### INSTRUCTIONS FOR THE TASK:
Print nothing except the lines of the listing below from the line with "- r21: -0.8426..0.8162" to the line with "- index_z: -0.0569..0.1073", each exactly as written, both ends included.

### DATA SECTION:
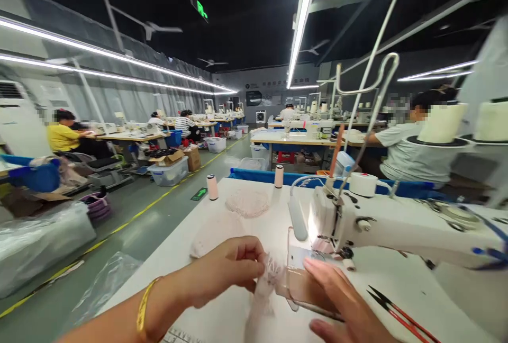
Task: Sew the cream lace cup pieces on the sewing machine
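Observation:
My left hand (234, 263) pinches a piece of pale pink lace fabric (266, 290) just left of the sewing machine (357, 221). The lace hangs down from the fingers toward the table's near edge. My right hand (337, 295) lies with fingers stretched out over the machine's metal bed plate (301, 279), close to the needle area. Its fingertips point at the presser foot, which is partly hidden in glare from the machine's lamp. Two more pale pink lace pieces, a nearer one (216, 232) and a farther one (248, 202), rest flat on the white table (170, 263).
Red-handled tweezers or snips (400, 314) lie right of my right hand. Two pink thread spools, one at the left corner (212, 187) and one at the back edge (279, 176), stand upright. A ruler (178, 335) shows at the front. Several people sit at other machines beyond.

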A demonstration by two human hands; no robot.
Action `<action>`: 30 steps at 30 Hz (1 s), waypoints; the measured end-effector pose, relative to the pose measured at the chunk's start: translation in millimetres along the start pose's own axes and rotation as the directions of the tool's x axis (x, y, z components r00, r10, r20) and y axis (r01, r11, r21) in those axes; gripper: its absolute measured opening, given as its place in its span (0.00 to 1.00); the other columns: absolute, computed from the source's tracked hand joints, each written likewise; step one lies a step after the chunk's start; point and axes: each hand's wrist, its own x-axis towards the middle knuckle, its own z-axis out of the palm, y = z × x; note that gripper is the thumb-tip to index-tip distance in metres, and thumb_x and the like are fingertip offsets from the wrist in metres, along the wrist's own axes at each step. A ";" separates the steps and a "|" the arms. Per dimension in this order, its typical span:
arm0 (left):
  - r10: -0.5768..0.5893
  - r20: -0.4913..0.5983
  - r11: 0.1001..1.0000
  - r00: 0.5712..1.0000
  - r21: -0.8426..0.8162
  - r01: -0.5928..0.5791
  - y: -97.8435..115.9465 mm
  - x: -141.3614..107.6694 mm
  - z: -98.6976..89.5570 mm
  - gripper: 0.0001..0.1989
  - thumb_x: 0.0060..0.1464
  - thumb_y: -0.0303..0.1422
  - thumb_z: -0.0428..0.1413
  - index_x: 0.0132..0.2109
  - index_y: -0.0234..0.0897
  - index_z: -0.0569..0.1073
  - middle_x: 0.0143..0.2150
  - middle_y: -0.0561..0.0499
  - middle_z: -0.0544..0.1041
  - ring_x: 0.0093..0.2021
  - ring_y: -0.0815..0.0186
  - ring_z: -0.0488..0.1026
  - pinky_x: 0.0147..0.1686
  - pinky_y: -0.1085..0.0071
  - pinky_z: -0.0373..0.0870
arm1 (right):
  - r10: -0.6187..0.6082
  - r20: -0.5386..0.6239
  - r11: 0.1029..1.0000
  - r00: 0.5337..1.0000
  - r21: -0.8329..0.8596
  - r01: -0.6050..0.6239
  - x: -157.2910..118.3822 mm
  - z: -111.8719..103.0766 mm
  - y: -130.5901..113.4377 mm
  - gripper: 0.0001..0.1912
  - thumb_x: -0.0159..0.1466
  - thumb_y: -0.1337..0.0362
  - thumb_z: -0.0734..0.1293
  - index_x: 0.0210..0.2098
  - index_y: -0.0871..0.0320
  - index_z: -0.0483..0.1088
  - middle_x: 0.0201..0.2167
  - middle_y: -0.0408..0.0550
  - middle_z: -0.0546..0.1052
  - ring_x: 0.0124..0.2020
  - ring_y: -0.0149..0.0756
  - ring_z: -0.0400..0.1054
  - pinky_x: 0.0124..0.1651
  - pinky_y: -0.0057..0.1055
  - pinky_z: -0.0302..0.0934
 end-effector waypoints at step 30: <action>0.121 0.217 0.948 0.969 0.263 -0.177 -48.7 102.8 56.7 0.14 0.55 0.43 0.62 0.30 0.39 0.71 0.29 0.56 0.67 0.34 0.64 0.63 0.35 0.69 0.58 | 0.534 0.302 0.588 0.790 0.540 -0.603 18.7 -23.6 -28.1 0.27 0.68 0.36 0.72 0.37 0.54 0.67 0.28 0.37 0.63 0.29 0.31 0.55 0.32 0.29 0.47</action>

### RESULT OF THE EXERCISE:
  - r21: -0.8426..0.8162
  - r01: -0.5928..0.5791
  - y: -97.8435..115.9465 mm
  - x: -141.3614..107.6694 mm
  - z: -98.6976..89.5570 mm
  - gripper: 0.0001..0.1989
  - thumb_x: 0.0060..0.1464
  - thumb_y: -0.0303..0.1422
  - thumb_z: -0.0428..0.1413
  - index_x: 0.0132..0.2109
  - index_y: -0.0234..0.0897
  - index_z: -0.0569..0.1073

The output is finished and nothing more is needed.